Le Conseil d’Etat va ensuite régler l’affaire au fond et se prononcer sur la légalité de l’arrêté pris par le président du conseil départemental. Pour cela, il va examiner les deux motifs invoqués par le département pour justifier la révocation du fonctionnaire.
Le Conseil d’Etat juge d’une part qu’il n’est pas établi que l’agent, à l’encontre duquel aucune charge n’a été retenue à l’issue de l’enquête judiciaire diligentée après la découverte des fraudes aux prestations sociales, aurait consulté le dossier du bénéficiaire de façon irrégulière. Il donne donc raison à l’agent qui estimait que ces faits ne pouvaient être invoqués pour justifier la sanction de révocation.

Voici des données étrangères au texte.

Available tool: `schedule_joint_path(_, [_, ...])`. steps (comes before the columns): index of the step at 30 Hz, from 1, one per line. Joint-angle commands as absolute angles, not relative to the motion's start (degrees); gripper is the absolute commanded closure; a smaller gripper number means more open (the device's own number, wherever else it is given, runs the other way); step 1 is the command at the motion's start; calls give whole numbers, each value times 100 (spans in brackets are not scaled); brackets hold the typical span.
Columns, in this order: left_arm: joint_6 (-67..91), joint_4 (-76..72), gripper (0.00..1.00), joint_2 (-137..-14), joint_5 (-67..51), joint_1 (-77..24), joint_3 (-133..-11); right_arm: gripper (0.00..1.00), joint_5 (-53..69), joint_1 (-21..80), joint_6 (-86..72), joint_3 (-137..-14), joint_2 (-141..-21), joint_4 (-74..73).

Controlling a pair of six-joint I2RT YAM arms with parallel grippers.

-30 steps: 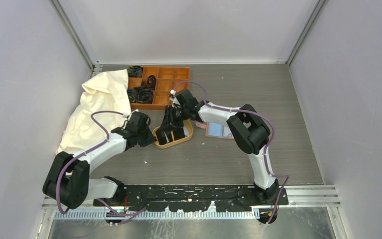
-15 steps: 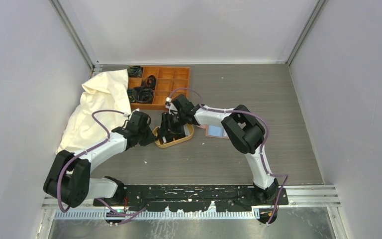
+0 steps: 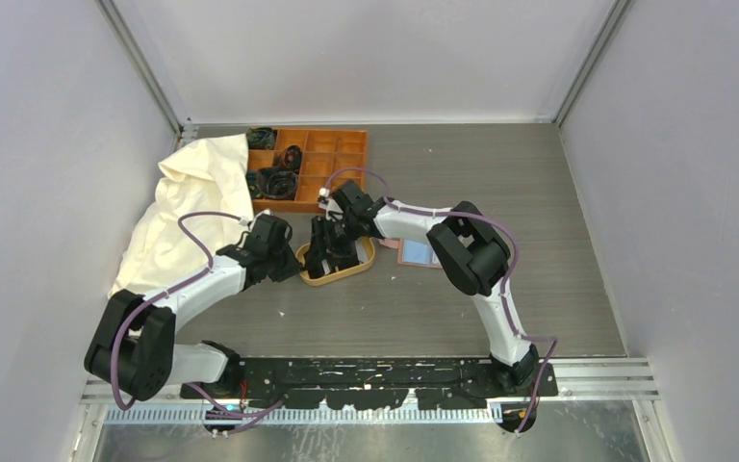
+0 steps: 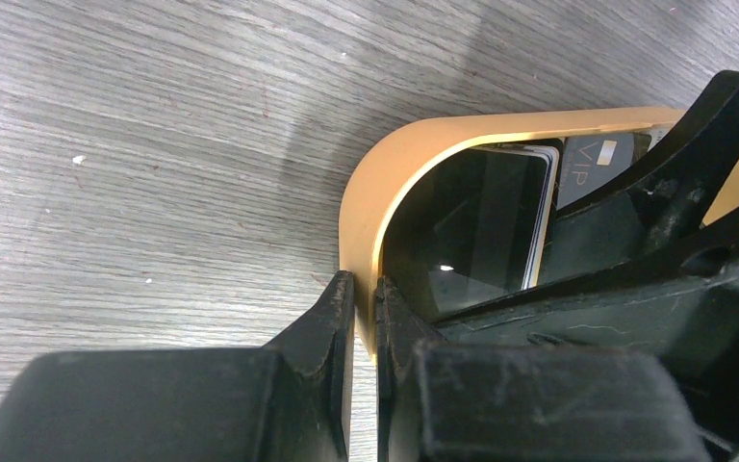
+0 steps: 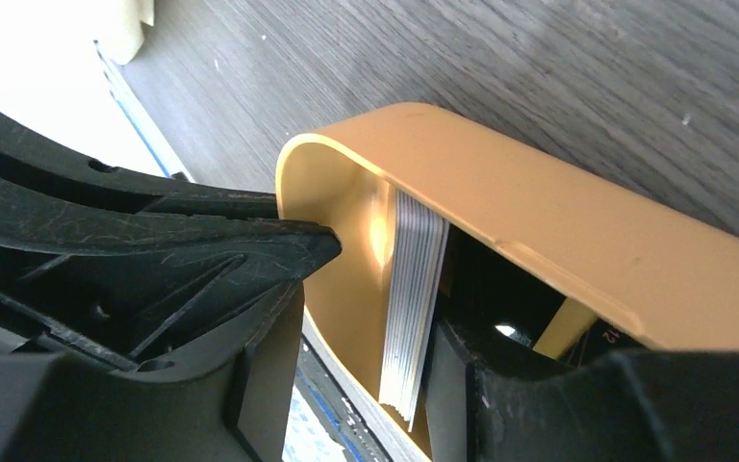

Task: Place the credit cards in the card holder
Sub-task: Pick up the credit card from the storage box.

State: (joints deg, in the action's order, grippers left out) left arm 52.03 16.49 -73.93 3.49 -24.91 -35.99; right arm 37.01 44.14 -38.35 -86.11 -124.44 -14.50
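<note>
The oval wooden tray [image 3: 344,278] lies mid-table. My left gripper [image 3: 293,262] is shut on the rim at its left end [image 4: 364,310]. Black credit cards [image 4: 481,226] lie in the tray, one marked VIP [image 4: 598,159]. My right gripper [image 3: 332,246] reaches down into the tray, open [image 5: 361,371]. A stack of cards [image 5: 412,298] stands on edge between its fingers, against the right finger [image 5: 500,385] and apart from the left one. A pale white and blue card [image 5: 313,428] lies beneath. The reddish-brown card holder [image 3: 418,253] lies open right of the tray, pale lining up.
An orange compartment box [image 3: 310,169] with dark items stands behind the tray. A cream cloth [image 3: 188,212] lies at the left. Grey walls close in both sides and the back.
My right gripper has shifted slightly left and deeper into the tray. The left gripper has stayed clamped on the tray's rim.
</note>
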Motion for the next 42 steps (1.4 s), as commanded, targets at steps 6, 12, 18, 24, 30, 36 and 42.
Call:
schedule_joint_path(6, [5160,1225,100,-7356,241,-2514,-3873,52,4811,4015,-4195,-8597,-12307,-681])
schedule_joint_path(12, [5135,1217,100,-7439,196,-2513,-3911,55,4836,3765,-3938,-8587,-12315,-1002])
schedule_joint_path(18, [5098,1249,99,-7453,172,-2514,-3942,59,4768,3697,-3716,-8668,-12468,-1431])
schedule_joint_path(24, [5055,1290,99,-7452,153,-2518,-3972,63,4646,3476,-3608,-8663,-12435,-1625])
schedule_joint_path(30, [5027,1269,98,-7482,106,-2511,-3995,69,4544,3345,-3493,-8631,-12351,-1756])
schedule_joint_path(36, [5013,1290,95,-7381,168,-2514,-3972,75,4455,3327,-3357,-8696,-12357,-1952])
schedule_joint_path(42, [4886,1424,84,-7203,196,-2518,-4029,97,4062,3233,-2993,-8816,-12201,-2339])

Le Conseil d’Etat examine d’autre part les diverses infractions commises par l’agent avant son intégration dans la fonction publique. En l’espèce, l’agent avait été condamné pour vol avec violence (effacement du bulletin n° 2 du casier judiciaire avant son entrée dans la fonction publique) et pour avoir tenté de pénétrer sans autorisation dans un établissement pénitentiaire avec une carte d’identité ne lui appartenant pas (dispense d’inscription au bulletin n° 2 du casier judiciaire). Selon les juges, ces deux faits à eux seuls, dont l’administration a pris connaissance en 2014, « n’affectaient pas le bon fonctionnement ou la réputation du service dans des conditions justifiant la révocation de l’intéressé ».
Le Conseil d’Etat a par conséquent annulé l’arrêt de la cour administrative d’appel.
[1] L’exigence de bonne moralité demeure une condition pour l’accès à certains emplois publics (voir par exemple en ce sens Cons. const. 5 octobre 2012, B..., n° 2012-278 QPC pour le recrutement des magistrats).